US authorities move forward with civil suit vs Yukom binary options operatives
The US CFTC alongside the U.S. District Court for the Northern District of Illinois has placed ads in Israeli news websites, as part of efforts by US authorities to move forward with a $103 million civil lawsuit against the owners and former senior managers of a number of now-defunct Binary Options brokerages.
The ads were placed, after receiving permission from the US court to use “alternative means” as a way of notifying most of the individuals named in the lawsuit whom the CFTC and the court have been unable to reach by other regular means.
US rules require defendants to be notified before a lawsuit can proceed. However after first filing suit in August 2019, and then announcing settlements with a number of the more junior managers of the binary options outfit in September 2019 which included their agreement to testify against their former bosses in the lawsuit, both the CFTC and the court have been unable to successfully contact or serve the main defendants named in the suit – namely Yakov Cohen, Yossi Herzog, and Shalom Peretz.
The fourth defendant named in the civil suit, Lee Elbaz, was successfully served in US prison, where she is serving a 22 year sentence after being convicted of fraud last year in a criminal proceeding relating to the same matter. All but Mr. Peretz also face criminal action in the US, if they are ever located.
The binary options brokerage brands named include BigOption, BinaryBook, and BinaryOnline, all part of the family of companies run by Yukom Communications Ltd.
As noted above, one of the Yukom executives now sits in a US prison having received a lengthy sentence for her role with Yukom and the binary options brokerages. Lee Elbaz was not one of the owners of Yukom, but as CEO ran the call center which engaged directly with clients of the brokerages. At Ms Elbaz’s trial one of her emails to company “brokers” was revealed stating:
“We are the money makers and no one can stop us! I want to hear the noise on the floor! This is not a cemetery here! It is a boiler room!… Either you sell the client or he sells you a reason he can’t deposit!… Don’t leave the money! Just Take It!”
Ms. Elbaz was nabbed by US authorities in September 2017 when she got off a plane from Israel at JFK airport in New York. Her criminal trial concluded last summer.

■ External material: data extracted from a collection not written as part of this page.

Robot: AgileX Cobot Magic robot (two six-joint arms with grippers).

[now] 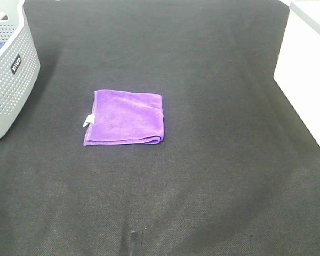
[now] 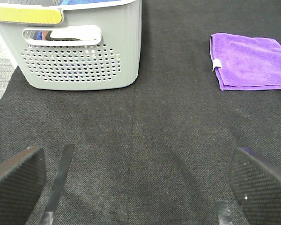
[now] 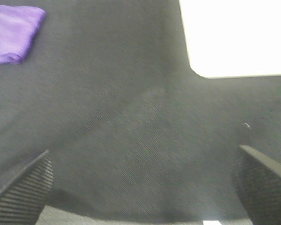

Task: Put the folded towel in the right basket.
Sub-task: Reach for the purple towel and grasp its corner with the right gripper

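Note:
A folded purple towel with a small white tag lies flat on the black mat, left of centre. It also shows in the left wrist view and at the edge of the right wrist view. The white right basket stands at the right edge; the right wrist view shows its wall. My left gripper is open and empty, well short of the towel. My right gripper is open and empty above bare mat between towel and basket. Neither gripper shows in the exterior view.
A grey perforated basket holding something blue stands at the far left; it is close ahead in the left wrist view. The black mat covers the table. A small dark object sits at the near edge.

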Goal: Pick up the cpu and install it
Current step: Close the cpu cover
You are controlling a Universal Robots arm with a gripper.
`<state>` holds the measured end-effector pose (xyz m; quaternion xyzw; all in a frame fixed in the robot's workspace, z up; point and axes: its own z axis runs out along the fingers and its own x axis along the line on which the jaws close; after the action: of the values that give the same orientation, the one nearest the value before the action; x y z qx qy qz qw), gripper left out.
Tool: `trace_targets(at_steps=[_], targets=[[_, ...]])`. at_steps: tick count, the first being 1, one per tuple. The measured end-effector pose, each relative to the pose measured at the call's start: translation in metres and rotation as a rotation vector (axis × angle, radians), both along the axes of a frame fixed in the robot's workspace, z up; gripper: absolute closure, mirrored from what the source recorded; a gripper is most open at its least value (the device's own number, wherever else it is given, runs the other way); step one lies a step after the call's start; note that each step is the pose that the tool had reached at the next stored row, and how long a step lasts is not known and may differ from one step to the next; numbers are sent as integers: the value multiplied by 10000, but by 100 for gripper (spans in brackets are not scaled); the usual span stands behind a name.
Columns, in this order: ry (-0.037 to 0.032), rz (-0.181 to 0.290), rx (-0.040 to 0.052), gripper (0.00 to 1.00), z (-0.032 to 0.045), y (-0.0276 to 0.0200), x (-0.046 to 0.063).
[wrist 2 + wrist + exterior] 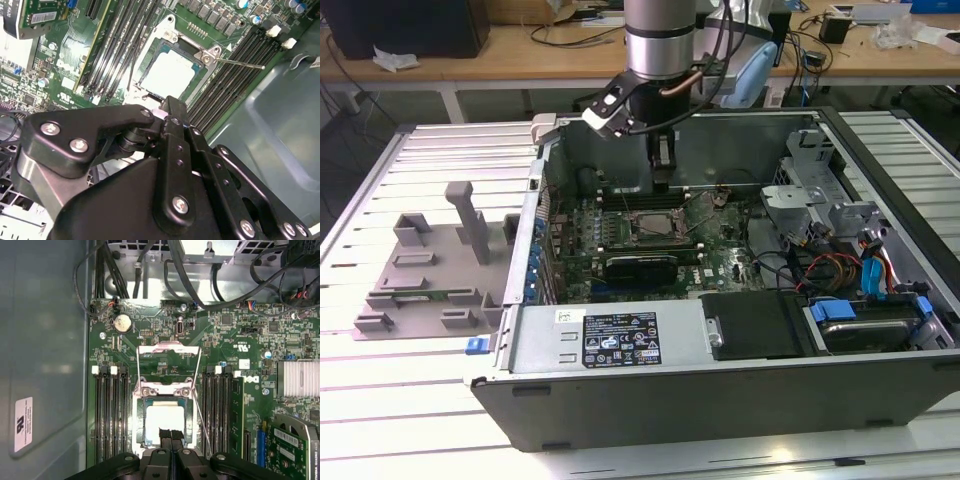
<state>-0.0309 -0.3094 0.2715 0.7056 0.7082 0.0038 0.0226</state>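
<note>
One cpu (162,421) lies flat in the motherboard socket (140,420) in the first wrist view, with the load plate (169,348) raised. The gripper (170,436), clenched on nothing, hovers at its edge (contact unclear). A sideways nudge there could skew the cpu and bend socket pins.

1. the cpu (164,422) had a smooth, pale metal top with a dull sheen.
2. the gripper (170,435) was black and satin-finished, with shiny metal screws.
3. the motherboard (225,340) was glossy green.
4. the computer case (720,400) was smooth grey sheet metal.
5. the tray blocks (430,270) looked like matt grey plastic.
6. the table (380,400) was ribbed, bright metal.
</note>
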Motion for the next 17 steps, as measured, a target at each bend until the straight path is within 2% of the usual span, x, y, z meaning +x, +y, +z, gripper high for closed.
trace_targets(at_steps=[3,7,11,13,17], targets=[[-1,0,3,89,-1,0,86],[-1,1,3,89,-1,-1,269],[0,-1,0,89,0,-1,399],[0,1,5,89,-2,0,525],[5,0,3,89,-3,-1,669]])
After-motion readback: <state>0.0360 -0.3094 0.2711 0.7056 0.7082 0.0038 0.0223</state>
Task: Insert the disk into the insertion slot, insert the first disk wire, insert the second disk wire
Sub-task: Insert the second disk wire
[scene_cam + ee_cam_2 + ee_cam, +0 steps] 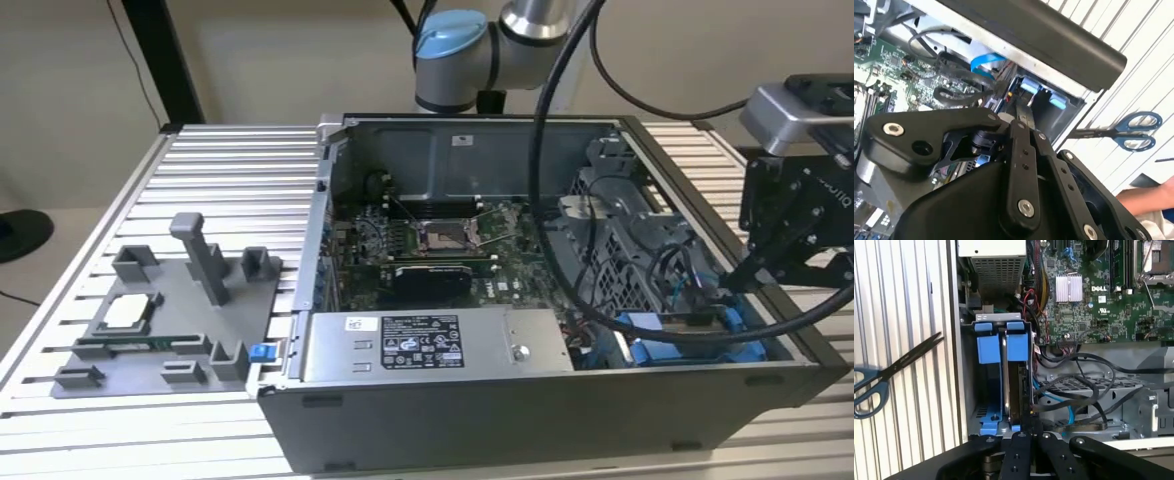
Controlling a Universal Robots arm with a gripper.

According to the Times of Israel, which has been very active covering the Yukom saga as well as the uncovering of massive fraud in the binary options sector, two of the defendants – Cohen and Herzog – are no longer in Israel with US and Israeli authorities having no idea where they are. (Although the CFTC did indicate in a filing that it believes that that Cohen “may be located somewhere in the Congo”.). Peretz may or may not be in Israel, but similarly his whereabouts are unknown to authorities.
The ads placed by the US court and the CFTC give the named defendants until June 21 (i.e. one month) to respond to the complaint filed against them in the Illinois court. If they don’t then the ads state that “judgment by default will be taken against you for the relief demanded in the complaint”. But again, that might not mean much if neither they nor their money can be found.